----- RECORDS TO USE -----

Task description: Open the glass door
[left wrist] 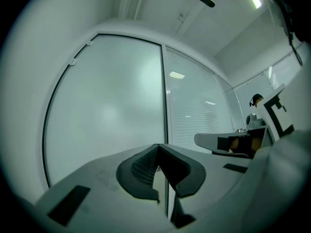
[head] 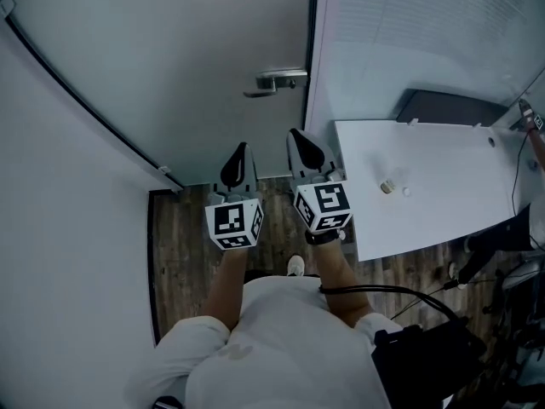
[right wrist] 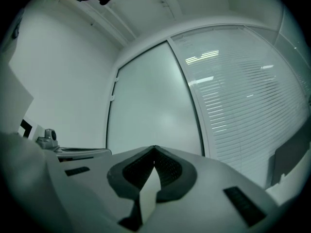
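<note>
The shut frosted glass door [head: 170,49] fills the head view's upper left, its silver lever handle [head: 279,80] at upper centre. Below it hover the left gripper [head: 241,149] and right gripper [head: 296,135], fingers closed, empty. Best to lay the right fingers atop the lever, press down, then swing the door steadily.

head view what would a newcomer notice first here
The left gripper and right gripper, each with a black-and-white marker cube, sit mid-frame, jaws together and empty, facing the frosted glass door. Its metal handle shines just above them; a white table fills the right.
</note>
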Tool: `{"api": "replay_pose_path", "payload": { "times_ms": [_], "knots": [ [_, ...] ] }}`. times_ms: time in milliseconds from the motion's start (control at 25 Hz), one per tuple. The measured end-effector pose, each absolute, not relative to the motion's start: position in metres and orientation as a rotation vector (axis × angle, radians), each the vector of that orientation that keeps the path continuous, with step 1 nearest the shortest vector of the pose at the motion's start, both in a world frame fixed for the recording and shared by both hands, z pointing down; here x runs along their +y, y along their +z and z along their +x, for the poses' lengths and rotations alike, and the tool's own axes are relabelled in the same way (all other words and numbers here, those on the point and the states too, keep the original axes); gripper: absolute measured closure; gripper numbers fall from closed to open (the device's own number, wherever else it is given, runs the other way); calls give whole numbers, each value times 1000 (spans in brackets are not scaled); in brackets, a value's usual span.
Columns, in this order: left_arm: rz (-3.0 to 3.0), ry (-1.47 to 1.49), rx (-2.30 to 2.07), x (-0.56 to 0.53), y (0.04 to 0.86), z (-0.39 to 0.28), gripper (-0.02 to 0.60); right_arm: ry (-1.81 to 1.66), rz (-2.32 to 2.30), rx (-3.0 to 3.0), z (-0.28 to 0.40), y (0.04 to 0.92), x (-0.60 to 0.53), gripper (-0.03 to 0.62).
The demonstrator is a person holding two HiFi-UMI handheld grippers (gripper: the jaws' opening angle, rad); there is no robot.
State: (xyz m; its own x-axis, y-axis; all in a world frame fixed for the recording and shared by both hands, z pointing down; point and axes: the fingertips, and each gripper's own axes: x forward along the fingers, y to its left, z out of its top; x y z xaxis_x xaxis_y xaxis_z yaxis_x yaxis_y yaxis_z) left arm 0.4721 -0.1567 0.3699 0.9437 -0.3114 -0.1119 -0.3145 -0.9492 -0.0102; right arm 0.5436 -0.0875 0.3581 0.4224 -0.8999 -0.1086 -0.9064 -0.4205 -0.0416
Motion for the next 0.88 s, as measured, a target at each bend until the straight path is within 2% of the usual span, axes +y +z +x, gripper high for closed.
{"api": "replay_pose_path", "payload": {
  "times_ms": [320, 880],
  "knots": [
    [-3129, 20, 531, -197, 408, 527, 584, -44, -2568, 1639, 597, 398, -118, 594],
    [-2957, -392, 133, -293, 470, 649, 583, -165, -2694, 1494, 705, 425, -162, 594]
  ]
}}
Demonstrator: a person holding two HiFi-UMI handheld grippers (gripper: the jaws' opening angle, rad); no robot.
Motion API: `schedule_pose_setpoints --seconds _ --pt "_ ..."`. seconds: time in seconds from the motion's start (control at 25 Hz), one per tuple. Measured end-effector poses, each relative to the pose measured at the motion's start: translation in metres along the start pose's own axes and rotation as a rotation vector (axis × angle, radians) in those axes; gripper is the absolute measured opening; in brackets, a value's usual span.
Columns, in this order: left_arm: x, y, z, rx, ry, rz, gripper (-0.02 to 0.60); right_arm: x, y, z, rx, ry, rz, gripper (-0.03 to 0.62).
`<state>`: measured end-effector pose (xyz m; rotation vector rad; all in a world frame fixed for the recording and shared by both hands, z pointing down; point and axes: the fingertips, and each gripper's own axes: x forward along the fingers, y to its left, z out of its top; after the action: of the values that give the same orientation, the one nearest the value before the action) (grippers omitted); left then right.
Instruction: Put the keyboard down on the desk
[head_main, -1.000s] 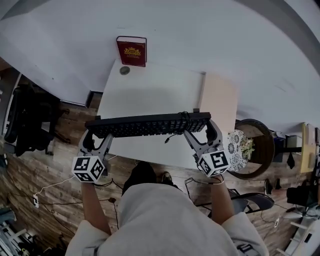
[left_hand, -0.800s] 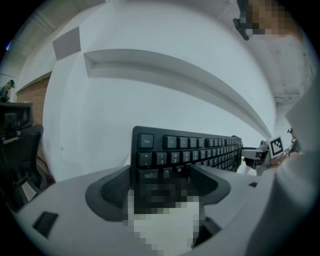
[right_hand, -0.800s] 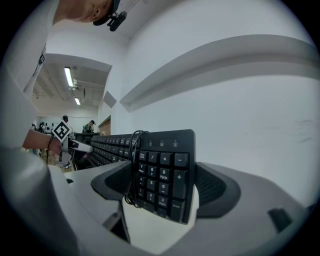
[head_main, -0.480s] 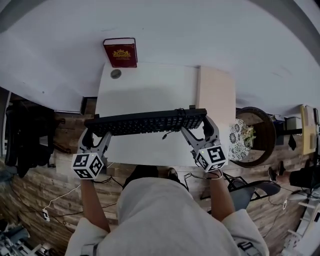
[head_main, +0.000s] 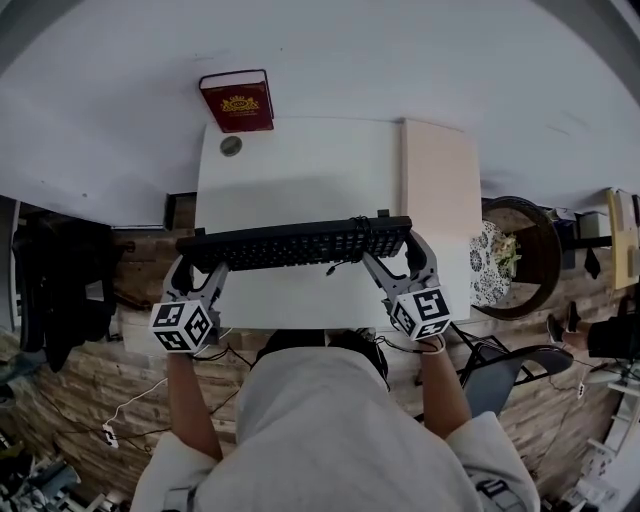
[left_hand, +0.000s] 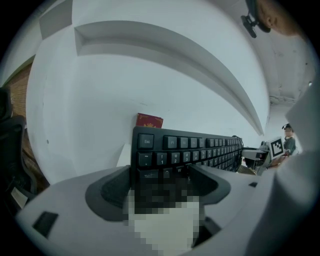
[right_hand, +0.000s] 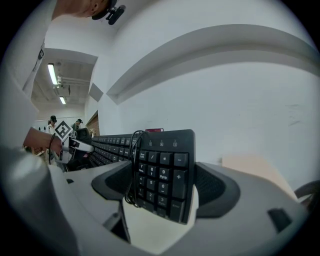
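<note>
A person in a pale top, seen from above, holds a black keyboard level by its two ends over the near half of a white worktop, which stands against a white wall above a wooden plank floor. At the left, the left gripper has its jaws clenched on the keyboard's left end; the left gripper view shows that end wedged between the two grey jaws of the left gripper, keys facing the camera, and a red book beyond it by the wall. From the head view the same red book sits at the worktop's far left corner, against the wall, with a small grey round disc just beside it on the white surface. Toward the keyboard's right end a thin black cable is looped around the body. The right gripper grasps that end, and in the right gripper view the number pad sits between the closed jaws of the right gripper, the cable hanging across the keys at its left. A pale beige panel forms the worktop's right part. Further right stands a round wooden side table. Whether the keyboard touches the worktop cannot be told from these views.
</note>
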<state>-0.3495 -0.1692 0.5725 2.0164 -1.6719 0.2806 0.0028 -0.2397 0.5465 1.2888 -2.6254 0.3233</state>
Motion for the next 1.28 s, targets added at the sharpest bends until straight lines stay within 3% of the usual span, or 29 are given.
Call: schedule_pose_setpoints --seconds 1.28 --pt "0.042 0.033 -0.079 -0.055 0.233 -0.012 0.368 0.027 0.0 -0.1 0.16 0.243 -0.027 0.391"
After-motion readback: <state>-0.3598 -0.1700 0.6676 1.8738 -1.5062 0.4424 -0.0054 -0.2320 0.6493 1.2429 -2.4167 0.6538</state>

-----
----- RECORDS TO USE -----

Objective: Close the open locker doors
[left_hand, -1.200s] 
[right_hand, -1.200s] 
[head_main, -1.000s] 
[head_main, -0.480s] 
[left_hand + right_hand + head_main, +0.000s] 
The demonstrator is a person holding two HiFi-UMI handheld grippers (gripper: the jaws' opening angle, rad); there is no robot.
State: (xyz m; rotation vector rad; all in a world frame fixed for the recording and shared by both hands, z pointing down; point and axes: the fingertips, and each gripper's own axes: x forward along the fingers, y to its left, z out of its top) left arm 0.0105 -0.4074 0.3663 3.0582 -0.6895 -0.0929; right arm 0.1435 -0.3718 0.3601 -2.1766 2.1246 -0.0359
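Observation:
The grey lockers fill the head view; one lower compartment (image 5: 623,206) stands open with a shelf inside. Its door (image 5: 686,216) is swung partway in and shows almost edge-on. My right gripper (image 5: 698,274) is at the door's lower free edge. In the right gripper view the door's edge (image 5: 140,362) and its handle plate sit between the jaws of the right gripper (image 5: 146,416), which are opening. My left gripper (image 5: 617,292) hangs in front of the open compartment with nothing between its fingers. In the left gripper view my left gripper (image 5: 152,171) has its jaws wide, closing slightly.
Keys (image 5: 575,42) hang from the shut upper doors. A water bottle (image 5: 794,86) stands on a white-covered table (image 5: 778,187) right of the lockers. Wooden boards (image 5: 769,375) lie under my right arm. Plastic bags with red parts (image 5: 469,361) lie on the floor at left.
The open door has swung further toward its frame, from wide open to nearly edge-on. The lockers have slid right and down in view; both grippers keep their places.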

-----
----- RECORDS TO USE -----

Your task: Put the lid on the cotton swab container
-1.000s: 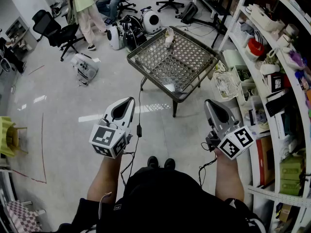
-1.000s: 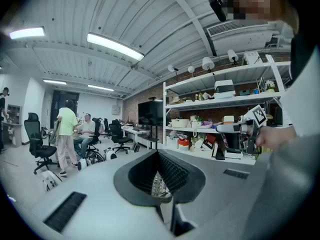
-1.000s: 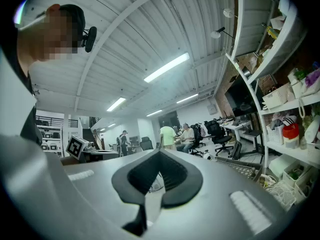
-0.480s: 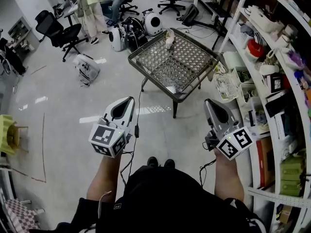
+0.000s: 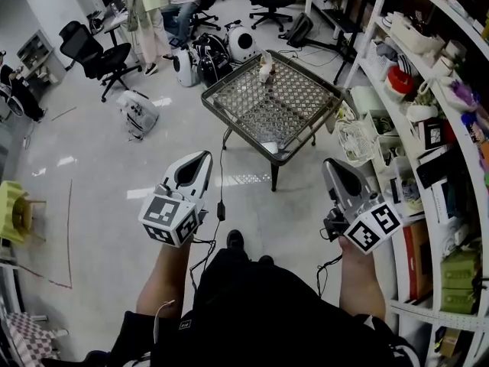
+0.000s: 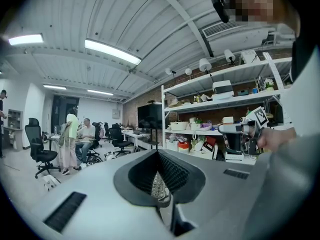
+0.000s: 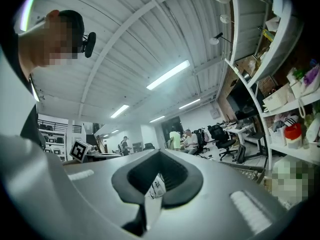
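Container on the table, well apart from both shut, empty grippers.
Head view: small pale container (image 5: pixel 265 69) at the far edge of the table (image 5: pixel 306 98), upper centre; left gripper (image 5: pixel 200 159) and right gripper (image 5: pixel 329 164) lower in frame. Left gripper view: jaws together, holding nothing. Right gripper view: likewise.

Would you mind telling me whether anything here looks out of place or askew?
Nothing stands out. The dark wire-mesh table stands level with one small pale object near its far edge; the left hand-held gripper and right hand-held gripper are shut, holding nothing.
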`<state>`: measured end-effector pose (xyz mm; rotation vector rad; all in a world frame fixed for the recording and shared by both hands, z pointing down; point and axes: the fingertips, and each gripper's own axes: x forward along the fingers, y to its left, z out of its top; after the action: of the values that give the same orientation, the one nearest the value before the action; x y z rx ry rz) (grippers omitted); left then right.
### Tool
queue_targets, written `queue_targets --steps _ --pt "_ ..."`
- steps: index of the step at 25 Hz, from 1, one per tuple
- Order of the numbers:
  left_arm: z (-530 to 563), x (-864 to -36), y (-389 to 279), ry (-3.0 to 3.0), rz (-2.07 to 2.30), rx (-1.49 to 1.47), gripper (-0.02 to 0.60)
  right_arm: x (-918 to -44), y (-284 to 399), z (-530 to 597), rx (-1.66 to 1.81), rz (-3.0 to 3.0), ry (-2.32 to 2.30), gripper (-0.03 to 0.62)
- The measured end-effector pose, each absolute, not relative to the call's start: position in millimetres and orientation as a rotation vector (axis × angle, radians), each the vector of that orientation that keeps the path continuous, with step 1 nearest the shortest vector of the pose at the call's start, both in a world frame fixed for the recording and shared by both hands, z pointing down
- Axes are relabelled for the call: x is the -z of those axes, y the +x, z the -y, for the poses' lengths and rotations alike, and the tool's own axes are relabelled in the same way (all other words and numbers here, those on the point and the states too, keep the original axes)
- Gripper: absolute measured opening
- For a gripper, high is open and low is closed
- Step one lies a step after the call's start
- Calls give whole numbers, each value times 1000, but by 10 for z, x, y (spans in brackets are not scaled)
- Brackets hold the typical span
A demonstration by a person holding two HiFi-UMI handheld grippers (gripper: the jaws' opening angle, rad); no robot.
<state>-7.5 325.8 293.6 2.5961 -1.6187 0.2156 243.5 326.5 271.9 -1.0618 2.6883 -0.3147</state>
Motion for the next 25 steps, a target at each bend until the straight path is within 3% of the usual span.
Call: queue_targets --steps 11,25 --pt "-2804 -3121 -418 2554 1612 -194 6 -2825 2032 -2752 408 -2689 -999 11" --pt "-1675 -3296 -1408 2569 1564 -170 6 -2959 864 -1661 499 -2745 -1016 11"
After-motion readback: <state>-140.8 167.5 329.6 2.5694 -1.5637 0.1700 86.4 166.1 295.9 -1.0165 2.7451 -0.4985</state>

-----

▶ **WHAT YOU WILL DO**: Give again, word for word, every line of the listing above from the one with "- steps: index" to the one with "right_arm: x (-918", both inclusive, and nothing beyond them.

▶ **TASK RESULT**:
- steps: index of the step at 25 Hz, from 1, one per tuple
- Order of the numbers:
  left_arm: z (-530 to 563), x (-864 to -36), y (-389 to 279), ry (-3.0 to 3.0), rz (-2.07 to 2.30), rx (-1.49 to 1.47), gripper (-0.02 to 0.60)
  right_arm: x (-918 to -44), y (-284 to 399), z (-530 to 597), rx (-1.66 to 1.81), rz (-3.0 to 3.0), ry (-2.32 to 2.30), gripper (-0.03 to 0.62)

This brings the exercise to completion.